DATA RECORDS Block Start

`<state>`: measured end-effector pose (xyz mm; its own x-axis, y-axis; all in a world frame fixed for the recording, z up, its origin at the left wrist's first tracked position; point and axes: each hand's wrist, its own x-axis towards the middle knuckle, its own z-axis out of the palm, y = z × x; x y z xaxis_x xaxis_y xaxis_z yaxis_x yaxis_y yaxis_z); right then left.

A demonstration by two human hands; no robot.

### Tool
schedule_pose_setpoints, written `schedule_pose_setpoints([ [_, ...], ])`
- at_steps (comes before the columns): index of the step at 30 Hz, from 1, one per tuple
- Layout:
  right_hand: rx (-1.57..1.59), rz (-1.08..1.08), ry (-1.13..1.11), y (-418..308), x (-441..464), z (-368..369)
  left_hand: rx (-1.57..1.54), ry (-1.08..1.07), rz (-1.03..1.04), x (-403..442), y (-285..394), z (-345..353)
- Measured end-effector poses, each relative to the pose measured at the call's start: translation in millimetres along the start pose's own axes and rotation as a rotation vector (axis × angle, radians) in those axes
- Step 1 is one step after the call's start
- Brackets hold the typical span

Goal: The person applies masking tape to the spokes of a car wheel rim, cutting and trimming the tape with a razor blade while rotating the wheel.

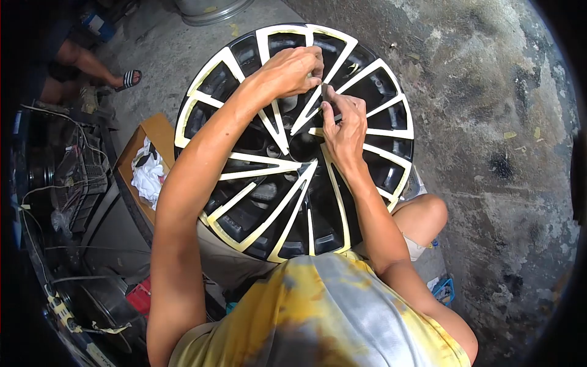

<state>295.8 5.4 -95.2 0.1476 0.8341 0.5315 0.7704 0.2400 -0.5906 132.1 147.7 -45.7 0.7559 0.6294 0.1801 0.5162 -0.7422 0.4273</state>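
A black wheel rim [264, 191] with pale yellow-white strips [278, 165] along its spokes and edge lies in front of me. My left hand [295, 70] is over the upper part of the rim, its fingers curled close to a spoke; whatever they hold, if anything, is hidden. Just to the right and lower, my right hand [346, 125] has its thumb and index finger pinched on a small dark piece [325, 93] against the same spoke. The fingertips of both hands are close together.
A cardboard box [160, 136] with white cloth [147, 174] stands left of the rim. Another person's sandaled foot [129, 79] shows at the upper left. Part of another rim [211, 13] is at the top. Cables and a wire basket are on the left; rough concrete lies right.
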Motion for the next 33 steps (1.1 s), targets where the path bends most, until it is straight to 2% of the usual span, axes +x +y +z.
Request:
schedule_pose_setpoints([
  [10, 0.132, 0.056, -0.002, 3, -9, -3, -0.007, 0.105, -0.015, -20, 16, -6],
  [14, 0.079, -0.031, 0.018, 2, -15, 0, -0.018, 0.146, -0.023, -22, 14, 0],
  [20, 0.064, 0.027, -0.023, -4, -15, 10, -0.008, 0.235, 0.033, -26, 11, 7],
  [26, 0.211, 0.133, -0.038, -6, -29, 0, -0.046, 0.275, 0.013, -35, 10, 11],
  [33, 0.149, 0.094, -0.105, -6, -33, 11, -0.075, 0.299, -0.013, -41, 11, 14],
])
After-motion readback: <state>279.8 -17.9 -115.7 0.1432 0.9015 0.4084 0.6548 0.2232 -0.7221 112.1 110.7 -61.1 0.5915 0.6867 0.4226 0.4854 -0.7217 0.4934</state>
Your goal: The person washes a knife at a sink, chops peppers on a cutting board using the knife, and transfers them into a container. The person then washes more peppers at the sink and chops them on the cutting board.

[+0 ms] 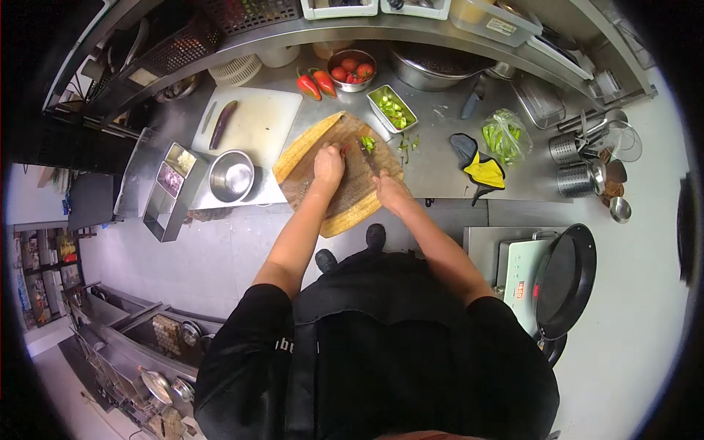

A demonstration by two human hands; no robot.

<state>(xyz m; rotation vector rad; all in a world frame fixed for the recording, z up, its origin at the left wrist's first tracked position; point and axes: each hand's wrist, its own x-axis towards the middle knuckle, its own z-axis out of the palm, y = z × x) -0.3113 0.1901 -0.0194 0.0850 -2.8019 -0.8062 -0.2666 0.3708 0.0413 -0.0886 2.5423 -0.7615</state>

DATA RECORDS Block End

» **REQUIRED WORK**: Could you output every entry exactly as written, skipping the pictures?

» **PROBLEM SOLUTION**:
`<state>`: measured end-effector pose (xyz mm; its own x-axis, y-axis; all in a world frame fixed for the recording, z up, its origin at the left wrist's first tracked position; point and axes: each hand's wrist, its own x-axis towards the middle knuckle, its own z-axis out of the palm, y = z × x; x y z xaxis_x xaxis_y xaxis_z yaxis_x yaxis_y yaxis_z); right then left.

A demonstration by two human hands; no robot.

### Tool
schedule_pose_setpoints, written `schedule_pose_setpoints([ [_, ...], ])`
- at_steps (comes before the columns): index of the step at 30 Hz, from 1, one per tuple
- Layout:
  right_hand: rx (-1.57..1.59), rz (-1.08..1.08), ry (-1.13..1.11), y (-418..308), x (-441..464), z (-368..369)
  left_hand: rx (-1.57..1.54), ry (-1.08..1.07), rz (-1.03..1.04), x (-403..442), y (-285..394), z (-345..353)
- Measured end-effector poses, each relative to the pose measured at the call's start: translation in millimetres along the start pose's own axes and rotation as a rotation vector (axis × angle, radians) in those axes
- Step 1 is one step after the call's start
- Brackets hold the typical span

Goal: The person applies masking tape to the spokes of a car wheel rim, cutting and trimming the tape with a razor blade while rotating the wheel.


<state>295.8 5.4 -95.2 0.1476 0.8341 0.5315 0.7704 0.2400 -0.5906 132.1 147.7 -45.7 0.7559 0.6294 0.1801 0.5162 -0.7422 0.4273</state>
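A black wheel rim [264, 191] with pale yellow-white strips [278, 165] along its spokes and edge lies in front of me. My left hand [295, 70] is over the upper part of the rim, its fingers curled close to a spoke; whatever they hold, if anything, is hidden. Just to the right and lower, my right hand [346, 125] has its thumb and index finger pinched on a small dark piece [325, 93] against the same spoke. The fingertips of both hands are close together.
A cardboard box [160, 136] with white cloth [147, 174] stands left of the rim. Another person's sandaled foot [129, 79] shows at the upper left. Part of another rim [211, 13] is at the top. Cables and a wire basket are on the left; rough concrete lies right.
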Motion for the next 33 steps (1.1 s), targets where the path bends most, until it is straight to 2% of the usual span, axes +x +y +z.
Request:
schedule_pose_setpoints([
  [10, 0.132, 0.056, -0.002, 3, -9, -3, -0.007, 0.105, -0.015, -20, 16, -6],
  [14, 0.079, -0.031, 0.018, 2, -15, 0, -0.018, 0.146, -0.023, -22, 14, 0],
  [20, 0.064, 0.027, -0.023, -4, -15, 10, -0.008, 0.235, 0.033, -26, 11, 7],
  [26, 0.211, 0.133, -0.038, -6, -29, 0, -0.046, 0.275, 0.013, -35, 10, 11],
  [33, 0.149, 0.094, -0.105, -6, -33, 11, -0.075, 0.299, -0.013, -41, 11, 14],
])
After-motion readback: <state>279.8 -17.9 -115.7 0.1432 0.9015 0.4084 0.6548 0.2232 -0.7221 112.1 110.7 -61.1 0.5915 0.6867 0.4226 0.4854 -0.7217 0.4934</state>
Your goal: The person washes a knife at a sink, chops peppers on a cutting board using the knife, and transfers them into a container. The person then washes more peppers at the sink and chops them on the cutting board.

[+0 ms] 

A demonstration by two human hands; no robot.

<state>(xyz m; rotation vector rad; all in a world frame fixed for the recording, z up, its origin at the left wrist's first tracked position; point and axes: each hand's wrist, its own x-axis towards the middle knuckle, its own z-axis out of the palm, y = z × x) -0.3113 0.1901 -0.0194 0.0850 -2.8019 -0.8062 -0.2666 0.3708 0.0413 -0.0886 2.5423 -0.7615</state>

The response to this exercise is now finished.